§ **The task**:
Copy each line in the data below that contains the word "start".

§ **Collected material**:
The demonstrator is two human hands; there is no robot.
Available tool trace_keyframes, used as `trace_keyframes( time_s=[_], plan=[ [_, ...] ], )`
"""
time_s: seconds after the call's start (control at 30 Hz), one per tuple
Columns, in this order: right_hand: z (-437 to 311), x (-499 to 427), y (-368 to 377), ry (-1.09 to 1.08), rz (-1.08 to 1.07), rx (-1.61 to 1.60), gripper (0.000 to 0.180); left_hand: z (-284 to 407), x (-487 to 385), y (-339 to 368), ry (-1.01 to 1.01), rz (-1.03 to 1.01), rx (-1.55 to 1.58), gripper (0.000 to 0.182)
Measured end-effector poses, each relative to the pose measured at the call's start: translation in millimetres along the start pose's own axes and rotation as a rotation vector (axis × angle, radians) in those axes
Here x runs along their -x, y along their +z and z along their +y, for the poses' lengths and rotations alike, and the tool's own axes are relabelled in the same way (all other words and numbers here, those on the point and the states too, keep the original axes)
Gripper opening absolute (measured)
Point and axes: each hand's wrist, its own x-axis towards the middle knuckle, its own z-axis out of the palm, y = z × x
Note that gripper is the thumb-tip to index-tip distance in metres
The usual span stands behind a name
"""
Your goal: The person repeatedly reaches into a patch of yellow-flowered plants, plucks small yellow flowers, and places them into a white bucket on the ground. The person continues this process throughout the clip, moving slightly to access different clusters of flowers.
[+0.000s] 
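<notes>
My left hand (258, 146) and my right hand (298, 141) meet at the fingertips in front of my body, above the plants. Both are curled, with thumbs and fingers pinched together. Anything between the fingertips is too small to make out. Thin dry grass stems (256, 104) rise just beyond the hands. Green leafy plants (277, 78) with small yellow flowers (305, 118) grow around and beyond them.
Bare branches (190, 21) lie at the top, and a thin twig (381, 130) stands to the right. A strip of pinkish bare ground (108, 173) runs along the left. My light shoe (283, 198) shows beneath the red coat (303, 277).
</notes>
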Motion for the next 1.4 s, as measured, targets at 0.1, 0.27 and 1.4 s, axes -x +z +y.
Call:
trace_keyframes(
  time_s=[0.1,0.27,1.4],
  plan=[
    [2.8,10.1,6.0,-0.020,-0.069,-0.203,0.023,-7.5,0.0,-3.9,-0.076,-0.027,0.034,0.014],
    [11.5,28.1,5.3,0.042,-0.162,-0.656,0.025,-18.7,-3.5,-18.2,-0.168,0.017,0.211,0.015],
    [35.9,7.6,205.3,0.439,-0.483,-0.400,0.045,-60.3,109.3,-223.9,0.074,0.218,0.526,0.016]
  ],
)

§ **Result of this exercise**:
time_s: seconds after the call's start (control at 30 Hz), one per tuple
Measured end-effector poses, each relative to the pose measured at the call's start: translation in millimetres along the start pose's own axes and rotation as a rotation vector (axis × angle, radians) in those axes

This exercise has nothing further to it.